About this exercise:
Repeat each line of the material below exactly.

Collected material:

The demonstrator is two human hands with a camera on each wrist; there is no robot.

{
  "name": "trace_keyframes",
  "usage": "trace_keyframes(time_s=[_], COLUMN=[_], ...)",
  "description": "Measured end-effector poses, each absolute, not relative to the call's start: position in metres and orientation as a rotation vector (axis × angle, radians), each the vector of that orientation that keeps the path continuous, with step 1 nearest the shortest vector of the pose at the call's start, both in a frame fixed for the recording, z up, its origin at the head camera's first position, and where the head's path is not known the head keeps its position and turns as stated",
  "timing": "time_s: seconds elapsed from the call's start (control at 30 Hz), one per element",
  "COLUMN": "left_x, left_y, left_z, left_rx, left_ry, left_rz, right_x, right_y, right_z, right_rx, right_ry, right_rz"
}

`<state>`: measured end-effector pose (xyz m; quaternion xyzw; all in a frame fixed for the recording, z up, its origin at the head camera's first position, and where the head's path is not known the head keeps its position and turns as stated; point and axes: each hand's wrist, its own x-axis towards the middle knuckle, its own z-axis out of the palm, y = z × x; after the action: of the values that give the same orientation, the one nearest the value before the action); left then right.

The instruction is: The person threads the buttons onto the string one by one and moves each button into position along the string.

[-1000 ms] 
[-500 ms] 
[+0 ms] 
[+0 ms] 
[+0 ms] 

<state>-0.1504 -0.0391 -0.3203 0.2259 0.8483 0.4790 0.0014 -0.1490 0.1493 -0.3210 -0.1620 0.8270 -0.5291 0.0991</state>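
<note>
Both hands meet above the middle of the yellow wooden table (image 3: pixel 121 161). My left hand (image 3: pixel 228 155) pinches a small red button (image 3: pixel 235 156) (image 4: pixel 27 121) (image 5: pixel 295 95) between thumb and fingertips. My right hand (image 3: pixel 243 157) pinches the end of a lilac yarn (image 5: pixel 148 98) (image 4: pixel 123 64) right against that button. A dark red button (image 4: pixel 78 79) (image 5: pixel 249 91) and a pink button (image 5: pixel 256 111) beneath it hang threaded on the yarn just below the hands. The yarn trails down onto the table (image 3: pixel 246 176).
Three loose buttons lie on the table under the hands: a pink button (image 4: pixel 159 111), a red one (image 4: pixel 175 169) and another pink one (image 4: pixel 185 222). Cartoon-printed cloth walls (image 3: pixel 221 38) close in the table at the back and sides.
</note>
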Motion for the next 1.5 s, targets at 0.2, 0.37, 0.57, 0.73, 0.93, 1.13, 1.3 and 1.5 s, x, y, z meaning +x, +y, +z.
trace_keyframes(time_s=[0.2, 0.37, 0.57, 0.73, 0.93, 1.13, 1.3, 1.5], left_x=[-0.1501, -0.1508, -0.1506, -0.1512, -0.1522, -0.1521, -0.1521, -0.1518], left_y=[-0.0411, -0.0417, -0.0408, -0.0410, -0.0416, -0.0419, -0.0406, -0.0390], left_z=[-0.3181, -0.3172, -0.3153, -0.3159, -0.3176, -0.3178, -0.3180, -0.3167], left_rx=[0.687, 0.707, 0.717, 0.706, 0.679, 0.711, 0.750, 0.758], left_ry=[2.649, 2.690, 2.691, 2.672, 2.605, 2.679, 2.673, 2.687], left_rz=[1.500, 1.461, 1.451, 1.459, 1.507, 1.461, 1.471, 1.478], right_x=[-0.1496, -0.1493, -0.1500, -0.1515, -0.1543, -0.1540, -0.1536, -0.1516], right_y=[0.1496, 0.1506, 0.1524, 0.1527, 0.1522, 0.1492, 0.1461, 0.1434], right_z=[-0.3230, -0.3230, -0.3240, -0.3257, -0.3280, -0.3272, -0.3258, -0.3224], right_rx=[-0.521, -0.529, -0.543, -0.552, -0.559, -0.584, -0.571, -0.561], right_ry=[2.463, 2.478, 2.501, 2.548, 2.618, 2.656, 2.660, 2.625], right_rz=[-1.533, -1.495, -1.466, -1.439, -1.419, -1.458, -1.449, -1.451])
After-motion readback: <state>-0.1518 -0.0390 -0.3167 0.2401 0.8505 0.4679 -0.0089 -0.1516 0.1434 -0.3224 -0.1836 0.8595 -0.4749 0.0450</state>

Output of the task:
The demonstrator is two human hands with a camera on each wrist; there is no robot.

{
  "name": "trace_keyframes",
  "usage": "trace_keyframes(time_s=[_], COLUMN=[_], ...)",
  "description": "Measured end-effector poses, each absolute, not relative to the call's start: position in metres and orientation as a rotation vector (axis × angle, radians), each the vector of that orientation that keeps the path continuous, with step 1 nearest the shortest vector of the pose at the call's start, both in a frame fixed for the recording, z up, its origin at the head camera's first position, and where the head's path is not known the head keeps its position and turns as stated",
  "timing": "time_s: seconds elapsed from the call's start (control at 30 Hz), one per element",
  "COLUMN": "left_x, left_y, left_z, left_rx, left_ry, left_rz, right_x, right_y, right_z, right_rx, right_ry, right_rz"
}

`<state>`: measured end-effector pose (xyz m; quaternion xyzw; all in a frame fixed for the recording, z up, its origin at the head camera's first position, and where the head's path is not known the head keeps its position and turns as stated; point and axes: each hand's wrist, its own x-axis towards the middle knuckle, its own z-axis out of the palm, y = z × x; after the action: of the values that give the same orientation, the one nearest the value before the action); left then right.

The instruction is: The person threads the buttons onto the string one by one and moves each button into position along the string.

[-1000 ms] 
[-500 ms] 
[+0 ms] 
[+0 ms] 
[+0 ms] 

<state>-0.1504 -0.0391 -0.3203 0.2259 0.8483 0.4790 0.0014 -0.1490 0.1493 -0.3210 -0.1620 0.8270 -0.5291 0.0991</state>
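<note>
Both hands meet above the middle of the yellow wooden table (image 3: pixel 121 161). My left hand (image 3: pixel 228 155) pinches a small red button (image 3: pixel 235 156) (image 4: pixel 27 121) (image 5: pixel 295 95) between thumb and fingertips. My right hand (image 3: pixel 243 157) pinches the end of a lilac yarn (image 5: pixel 148 98) (image 4: pixel 123 64) right against that button. A dark red button (image 4: pixel 78 79) (image 5: pixel 249 91) and a pink button (image 5: pixel 256 111) beneath it hang threaded on the yarn just below the hands. The yarn trails down onto the table (image 3: pixel 246 176).
Three loose buttons lie on the table under the hands: a pink button (image 4: pixel 159 111), a red one (image 4: pixel 175 169) and another pink one (image 4: pixel 185 222). Cartoon-printed cloth walls (image 3: pixel 221 38) close in the table at the back and sides.
</note>
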Motion for the next 1.5 s, targets at 0.2, 0.37, 0.57, 0.73, 0.93, 1.13, 1.3 and 1.5 s, x, y, z meaning +x, +y, +z.
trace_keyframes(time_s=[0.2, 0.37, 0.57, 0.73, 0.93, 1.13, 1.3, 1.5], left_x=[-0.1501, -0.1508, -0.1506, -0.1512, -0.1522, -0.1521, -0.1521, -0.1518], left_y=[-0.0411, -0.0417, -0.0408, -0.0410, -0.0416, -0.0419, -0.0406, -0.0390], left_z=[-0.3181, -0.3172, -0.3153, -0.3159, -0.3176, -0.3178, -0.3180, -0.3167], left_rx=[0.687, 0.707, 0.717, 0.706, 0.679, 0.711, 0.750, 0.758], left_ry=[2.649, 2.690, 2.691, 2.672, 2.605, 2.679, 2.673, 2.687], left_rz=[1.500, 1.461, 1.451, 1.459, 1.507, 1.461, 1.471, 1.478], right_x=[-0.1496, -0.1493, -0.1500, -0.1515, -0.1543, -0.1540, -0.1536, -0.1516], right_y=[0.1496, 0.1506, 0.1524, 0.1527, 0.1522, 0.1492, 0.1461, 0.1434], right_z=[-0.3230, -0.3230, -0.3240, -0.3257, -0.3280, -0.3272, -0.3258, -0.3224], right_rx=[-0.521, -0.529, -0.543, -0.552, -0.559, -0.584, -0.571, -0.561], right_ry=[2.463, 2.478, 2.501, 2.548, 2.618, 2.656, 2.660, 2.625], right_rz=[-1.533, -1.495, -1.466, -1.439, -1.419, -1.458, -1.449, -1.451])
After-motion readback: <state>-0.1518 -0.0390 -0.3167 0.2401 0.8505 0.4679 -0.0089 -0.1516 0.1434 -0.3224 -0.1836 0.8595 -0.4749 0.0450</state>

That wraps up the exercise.